Among the entries below, find all lines that include "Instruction" and copy them.
───── MATERIALS PROVIDED
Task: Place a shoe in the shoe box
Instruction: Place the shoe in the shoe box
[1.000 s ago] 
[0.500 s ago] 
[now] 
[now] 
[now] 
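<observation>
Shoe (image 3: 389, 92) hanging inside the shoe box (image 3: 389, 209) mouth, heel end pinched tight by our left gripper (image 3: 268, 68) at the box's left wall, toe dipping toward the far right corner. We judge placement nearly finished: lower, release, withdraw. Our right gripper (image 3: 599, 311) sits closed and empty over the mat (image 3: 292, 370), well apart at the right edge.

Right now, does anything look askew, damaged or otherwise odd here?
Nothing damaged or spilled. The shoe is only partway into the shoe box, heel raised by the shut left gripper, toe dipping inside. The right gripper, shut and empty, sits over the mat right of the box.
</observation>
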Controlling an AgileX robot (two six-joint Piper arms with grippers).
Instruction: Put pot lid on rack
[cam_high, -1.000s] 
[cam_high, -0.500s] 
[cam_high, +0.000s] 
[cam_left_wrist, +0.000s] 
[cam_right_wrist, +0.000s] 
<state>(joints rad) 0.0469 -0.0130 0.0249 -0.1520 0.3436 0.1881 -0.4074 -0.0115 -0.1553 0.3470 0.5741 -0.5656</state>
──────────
:: ANSWER SPACE ::
Instruction: Place the shoe in the shoe box
Instruction: Put pot lid on rack

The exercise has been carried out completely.